- **Your instructions**: Your job is to set down the stretch of entries that opens with the line containing "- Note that" and closes with the line containing "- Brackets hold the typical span". Keep both end lines, copy each exactly, and add nothing.

%%

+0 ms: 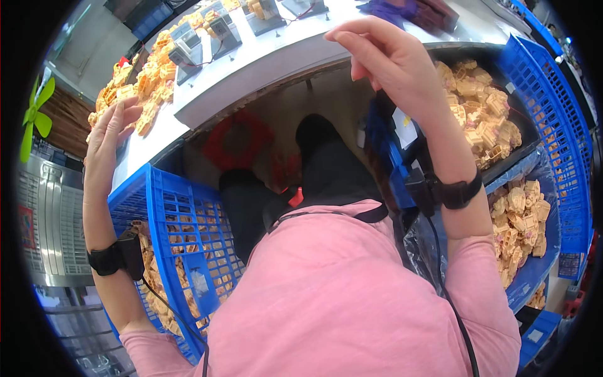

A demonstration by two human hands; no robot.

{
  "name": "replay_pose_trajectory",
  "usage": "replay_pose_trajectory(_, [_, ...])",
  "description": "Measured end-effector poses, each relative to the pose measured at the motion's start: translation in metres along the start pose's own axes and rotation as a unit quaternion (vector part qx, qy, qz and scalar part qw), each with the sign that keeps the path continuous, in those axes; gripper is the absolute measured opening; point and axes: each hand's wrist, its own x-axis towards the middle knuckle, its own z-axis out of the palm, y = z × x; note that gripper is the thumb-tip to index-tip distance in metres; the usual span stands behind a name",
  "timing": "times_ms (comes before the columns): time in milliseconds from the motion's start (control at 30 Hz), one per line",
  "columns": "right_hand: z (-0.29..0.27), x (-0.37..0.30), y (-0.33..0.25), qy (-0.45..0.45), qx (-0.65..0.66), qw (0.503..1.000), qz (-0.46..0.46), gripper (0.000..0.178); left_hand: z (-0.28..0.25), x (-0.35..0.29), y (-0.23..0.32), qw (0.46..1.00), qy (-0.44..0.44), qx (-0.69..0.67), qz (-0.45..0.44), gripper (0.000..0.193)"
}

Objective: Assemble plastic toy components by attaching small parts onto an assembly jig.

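Note:
At the left edge of the table, my left hand [108, 135] reaches to a heap of yellow-orange moulded plastic parts [154, 78]. Its fingers are stretched out beside the nearest pieces, and no part shows clearly in them. My right hand [392, 60] is raised over the front edge of the white table [251, 66]. Thumb and forefinger come together at the tips while the other fingers curl below; whether something small is between them cannot be made out. Small grey metal fixtures [223, 31] with thin wires stand on the table between the hands.
A blue basket [149, 188] holding yellow parts stands by my left forearm. To the right are a black tray of parts [480, 116], a blue bin [549, 251] with more, and tall blue crates [546, 100]. A green fan [39, 113] is at the far left.

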Motion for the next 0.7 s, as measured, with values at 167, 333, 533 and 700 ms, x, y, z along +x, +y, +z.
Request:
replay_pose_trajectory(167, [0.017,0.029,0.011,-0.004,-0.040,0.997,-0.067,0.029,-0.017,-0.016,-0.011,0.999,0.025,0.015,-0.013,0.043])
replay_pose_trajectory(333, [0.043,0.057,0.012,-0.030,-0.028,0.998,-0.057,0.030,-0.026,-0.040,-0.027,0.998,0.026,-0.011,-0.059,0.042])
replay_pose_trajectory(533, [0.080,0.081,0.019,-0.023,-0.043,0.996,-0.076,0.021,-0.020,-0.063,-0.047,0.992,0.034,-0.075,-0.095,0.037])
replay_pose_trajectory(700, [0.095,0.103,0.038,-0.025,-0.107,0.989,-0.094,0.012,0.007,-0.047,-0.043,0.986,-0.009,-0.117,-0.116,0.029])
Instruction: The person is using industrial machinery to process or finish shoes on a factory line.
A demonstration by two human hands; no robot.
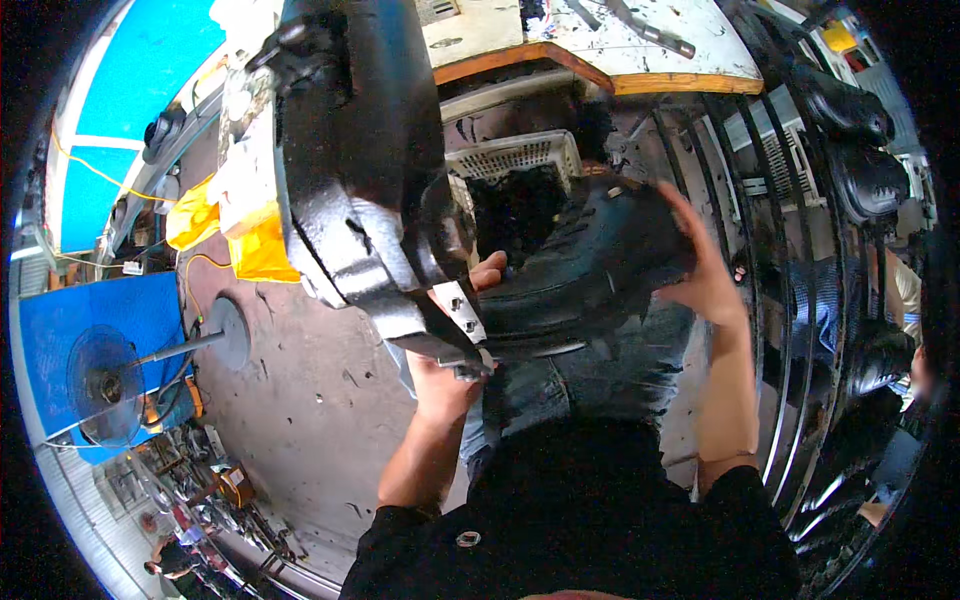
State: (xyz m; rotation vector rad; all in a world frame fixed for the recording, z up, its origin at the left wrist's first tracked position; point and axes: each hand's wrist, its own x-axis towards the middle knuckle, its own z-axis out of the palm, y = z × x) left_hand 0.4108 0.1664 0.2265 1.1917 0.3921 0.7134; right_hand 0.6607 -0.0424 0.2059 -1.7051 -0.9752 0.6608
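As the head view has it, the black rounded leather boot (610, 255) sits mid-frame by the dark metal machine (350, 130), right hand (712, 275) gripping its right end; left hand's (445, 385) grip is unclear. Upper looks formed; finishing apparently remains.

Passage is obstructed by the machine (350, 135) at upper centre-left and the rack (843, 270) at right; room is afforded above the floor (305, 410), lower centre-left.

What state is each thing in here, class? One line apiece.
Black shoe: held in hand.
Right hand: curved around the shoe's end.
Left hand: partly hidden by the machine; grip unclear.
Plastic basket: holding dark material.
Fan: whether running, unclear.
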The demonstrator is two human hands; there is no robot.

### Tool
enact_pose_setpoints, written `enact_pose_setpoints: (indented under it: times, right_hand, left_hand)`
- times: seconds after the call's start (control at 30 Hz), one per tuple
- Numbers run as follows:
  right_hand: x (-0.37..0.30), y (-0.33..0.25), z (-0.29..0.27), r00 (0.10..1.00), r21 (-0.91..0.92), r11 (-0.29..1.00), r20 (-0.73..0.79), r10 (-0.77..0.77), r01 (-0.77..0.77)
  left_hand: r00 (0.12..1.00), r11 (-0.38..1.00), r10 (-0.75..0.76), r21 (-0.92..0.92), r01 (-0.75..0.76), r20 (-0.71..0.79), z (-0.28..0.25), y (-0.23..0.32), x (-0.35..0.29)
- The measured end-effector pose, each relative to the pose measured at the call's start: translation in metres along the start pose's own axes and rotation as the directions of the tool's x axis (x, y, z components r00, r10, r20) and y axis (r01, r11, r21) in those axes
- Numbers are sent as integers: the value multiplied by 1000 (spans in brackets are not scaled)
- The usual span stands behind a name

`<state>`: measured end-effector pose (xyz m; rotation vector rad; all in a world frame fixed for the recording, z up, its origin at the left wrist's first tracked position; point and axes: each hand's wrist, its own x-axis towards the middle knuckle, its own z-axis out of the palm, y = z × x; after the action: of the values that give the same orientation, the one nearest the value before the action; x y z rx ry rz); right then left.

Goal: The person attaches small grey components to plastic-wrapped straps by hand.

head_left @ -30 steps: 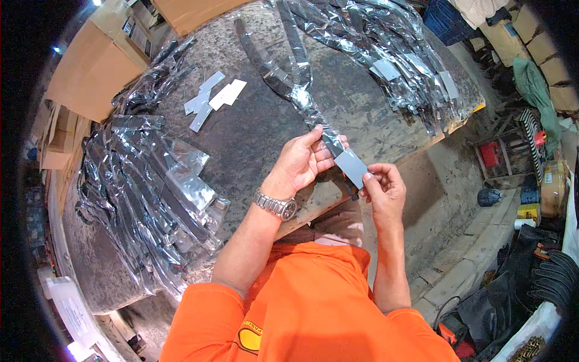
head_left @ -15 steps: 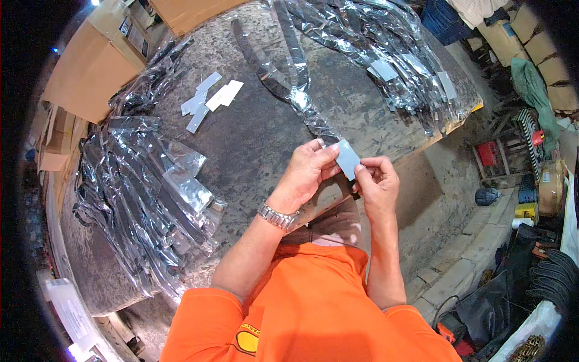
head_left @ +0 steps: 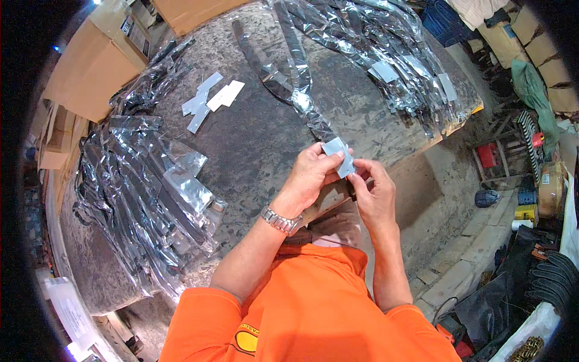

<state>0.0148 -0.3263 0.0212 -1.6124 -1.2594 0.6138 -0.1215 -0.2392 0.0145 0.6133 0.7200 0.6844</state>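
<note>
A light grey card (head_left: pixel 339 154) sits between my hands at the front edge of the table, over the end of a black strap in clear plastic wrap (head_left: pixel 304 102). My left hand (head_left: pixel 309 175), with a metal watch on the wrist, pinches the card and the wrapped end from the left. The fingers of my right hand (head_left: pixel 373 184) are closed at the card's lower right corner. From there the wrapped strap runs away up the table and splits into two lengths. My fingers hide part of the card and the wrap's end.
Wrapped black straps lie in a pile (head_left: pixel 139 193) at the left and another (head_left: pixel 386 54) at the far right, some with grey cards. Loose cards (head_left: pixel 205 99) lie near the middle. Cardboard boxes (head_left: pixel 96 60) stand at the back left. A red-and-black stool (head_left: pixel 491 155) is at the right.
The card has shifted slightly up and left and now looks creased or partly covered by plastic. My right hand has moved a little left and down with it.
</note>
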Motion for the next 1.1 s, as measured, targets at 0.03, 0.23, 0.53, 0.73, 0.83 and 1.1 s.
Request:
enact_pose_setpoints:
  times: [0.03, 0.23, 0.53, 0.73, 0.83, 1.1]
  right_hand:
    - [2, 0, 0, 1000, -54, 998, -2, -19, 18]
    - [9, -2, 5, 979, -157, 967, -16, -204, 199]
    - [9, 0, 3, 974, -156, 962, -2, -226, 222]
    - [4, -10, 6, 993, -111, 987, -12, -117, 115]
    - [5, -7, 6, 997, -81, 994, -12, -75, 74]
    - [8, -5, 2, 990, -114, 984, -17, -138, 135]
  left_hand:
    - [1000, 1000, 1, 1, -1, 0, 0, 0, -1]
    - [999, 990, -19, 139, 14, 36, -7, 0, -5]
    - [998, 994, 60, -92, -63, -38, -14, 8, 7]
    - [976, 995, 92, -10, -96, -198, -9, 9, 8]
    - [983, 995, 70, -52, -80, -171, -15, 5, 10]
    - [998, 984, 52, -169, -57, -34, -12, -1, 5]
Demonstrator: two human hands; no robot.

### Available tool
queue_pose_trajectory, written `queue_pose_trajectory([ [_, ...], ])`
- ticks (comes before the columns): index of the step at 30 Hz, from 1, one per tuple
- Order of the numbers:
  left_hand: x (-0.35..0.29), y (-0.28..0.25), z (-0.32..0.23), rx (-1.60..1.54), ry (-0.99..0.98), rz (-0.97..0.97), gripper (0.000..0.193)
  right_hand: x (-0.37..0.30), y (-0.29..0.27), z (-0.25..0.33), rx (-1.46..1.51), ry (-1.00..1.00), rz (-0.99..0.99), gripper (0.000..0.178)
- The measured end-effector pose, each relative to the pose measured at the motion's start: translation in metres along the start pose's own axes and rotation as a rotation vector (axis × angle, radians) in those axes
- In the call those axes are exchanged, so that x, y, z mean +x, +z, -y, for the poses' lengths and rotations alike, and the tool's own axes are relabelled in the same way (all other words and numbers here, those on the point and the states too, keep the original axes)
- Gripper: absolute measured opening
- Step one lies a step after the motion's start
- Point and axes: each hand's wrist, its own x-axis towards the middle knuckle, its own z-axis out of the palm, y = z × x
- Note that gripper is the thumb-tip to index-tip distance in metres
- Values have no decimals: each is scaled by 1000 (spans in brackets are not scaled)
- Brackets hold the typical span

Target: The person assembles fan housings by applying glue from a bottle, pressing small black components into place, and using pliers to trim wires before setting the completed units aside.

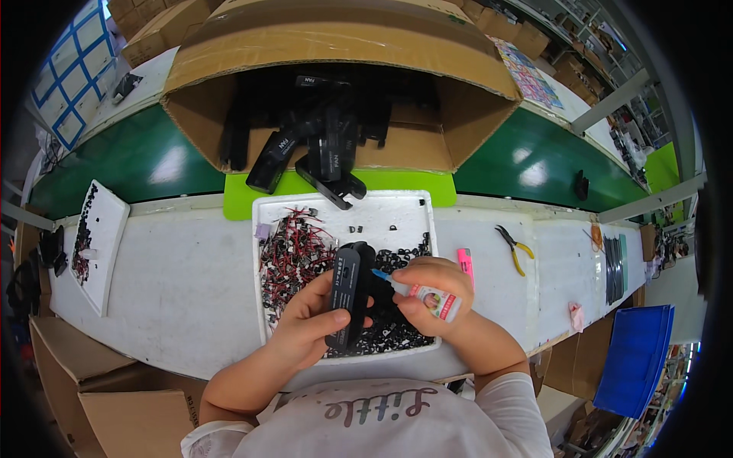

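My left hand (311,317) is closed around a long black plastic housing (349,294) with small white print, held upright over a white foam tray (267,200). In my right hand (435,294) is a small white glue bottle (441,303) with a printed label. Its blue nozzle (379,273) points left and lies close to the housing's right edge; whether it touches, I cannot tell. Beneath the hands, the tray holds red-and-black wired parts (294,256) on its left side and many small black plastic pieces (393,336) on its right.
A big cardboard box (343,57) lies open toward me at the back, black housings (328,145) spilling onto a green mat (237,197). Yellow-handled pliers (515,248) and a pink marker (466,263) lie right of the tray. Another white tray (103,252) stands far left; a blue bin (634,359) is at right.
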Motion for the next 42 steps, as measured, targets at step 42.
queue_pose_trajectory([
  [42, 6, -9, -14, -35, 237, -98, 42, 17, 16, -55, -747, 25, 331, 27],
])
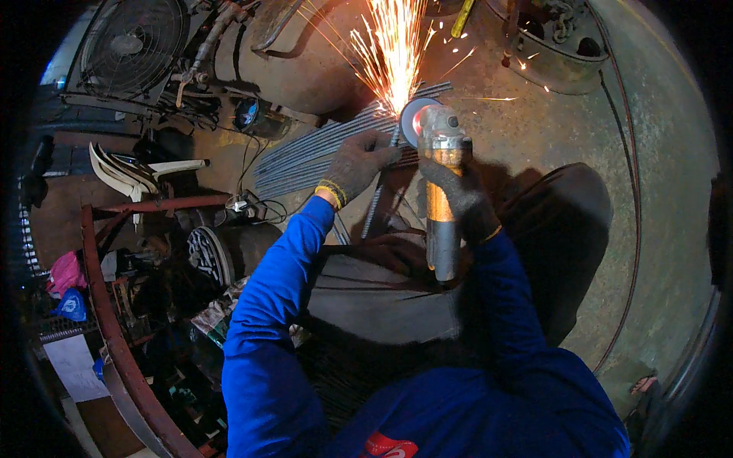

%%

- **Written response**:
- Note that gripper is the thumb-tip to index-tip distance in metres
- Values have no decimals: each is scaled by 1000 (spans in brackets are not scaled)
- Brackets hold the typical span

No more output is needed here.